10. Uit hetgeen hiervoor onder 3.2. is overwogen volgt dat het bestreden besluit is genomen in strijd met artikel 3:2 en artikel 7:12, eerste lid, van de Algemene wet bestuursrecht (Awb). De rechtbank verklaart het beroep dan ook gegrond, vernietigt het bestreden besluit en bepaalt dat verweerder een nieuw besluit neemt met inachtneming van deze uitspraak.
11. Gelet op het voorgaande veroordeelt de rechtbank verweerder als de in het ongelijk gestelde partij in de kosten die eiser in verband met de behandeling van het beroep bij de rechtbank redelijkerwijs heeft moeten maken. Deze kosten zijn op de voet van het bepaalde in het Besluit proceskosten bestuursrecht vastgesteld op € 644,-- als kosten van verleende rechtsbijstand (1 punt voor het beroepschrift, 1 punt voor het verschijnen ter zitting; waarde per punt € 322,--, wegingsfactor 1).
12. Op grond van artikel 8:74 van de Awb bepaalt de rechtbank dat verweerder aan eiser het betaalde griffierecht vergoedt.
- verklaart het beroep gegrond;
- vernietigt het bestreden besluit;
- bepaalt dat verweerder binnen zes weken na verzending van de uitspraak een nieuw besluit neemt met inachtneming van deze uitspraak;
- veroordeelt verweerder in de proceskosten, begroot op € 644,-- (zegge: zeshonderdvierenveertig euro), te betalen aan de griffier;
- bepaalt dat verweerder aan eiser het betaalde griffierecht ad € 150,-- (zegge: honderdvijftig euro) vergoedt.

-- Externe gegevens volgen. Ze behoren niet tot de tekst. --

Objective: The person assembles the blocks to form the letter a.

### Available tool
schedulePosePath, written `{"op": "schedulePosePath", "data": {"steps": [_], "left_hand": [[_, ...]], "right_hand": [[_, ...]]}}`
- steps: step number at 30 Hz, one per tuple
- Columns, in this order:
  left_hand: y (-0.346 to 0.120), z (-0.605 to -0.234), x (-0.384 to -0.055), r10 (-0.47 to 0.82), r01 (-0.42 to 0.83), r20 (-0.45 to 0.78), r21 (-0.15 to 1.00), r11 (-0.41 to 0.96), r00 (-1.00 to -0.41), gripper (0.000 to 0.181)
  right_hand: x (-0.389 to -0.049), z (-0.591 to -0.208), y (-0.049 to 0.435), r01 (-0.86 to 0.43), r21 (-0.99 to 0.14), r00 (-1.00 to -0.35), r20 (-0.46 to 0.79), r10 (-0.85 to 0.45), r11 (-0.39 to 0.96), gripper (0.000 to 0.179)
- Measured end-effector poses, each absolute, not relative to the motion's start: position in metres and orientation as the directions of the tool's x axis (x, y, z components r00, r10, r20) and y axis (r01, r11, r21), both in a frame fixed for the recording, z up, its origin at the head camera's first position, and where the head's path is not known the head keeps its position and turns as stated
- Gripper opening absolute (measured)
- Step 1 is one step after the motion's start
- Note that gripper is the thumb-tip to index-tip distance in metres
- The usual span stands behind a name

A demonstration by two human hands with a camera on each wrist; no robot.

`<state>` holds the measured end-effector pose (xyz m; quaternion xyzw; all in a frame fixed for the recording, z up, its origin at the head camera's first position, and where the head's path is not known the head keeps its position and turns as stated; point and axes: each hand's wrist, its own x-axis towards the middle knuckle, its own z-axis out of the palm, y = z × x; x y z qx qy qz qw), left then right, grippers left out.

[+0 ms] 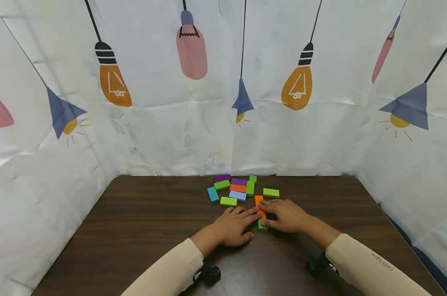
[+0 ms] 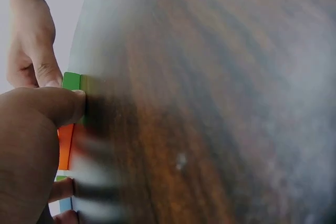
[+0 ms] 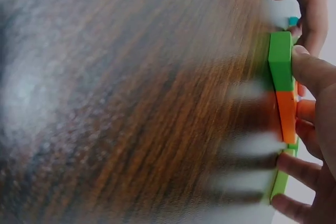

Deze uitspraak is gedaan door mr. A.W.C.M. van Emmerik, voorzitter, in tegenwoordigheid van mr. A.E. Runne, griffier, en in het openbaar uitgesproken op 28 april 2010.
Conc.: AR
Coll.: JvW
D: B
VK
Tegen deze uitspraak staat hoger beroep open bij de Afdeling bestuursrechtspraak van de Raad van State (adres: Raad van State, Afdeling bestuursrechtspraak, Postbus 16113, 2500 BC 's-Gravenhage). De termijn voor het instellen van hoger beroep bedraagt zes weken.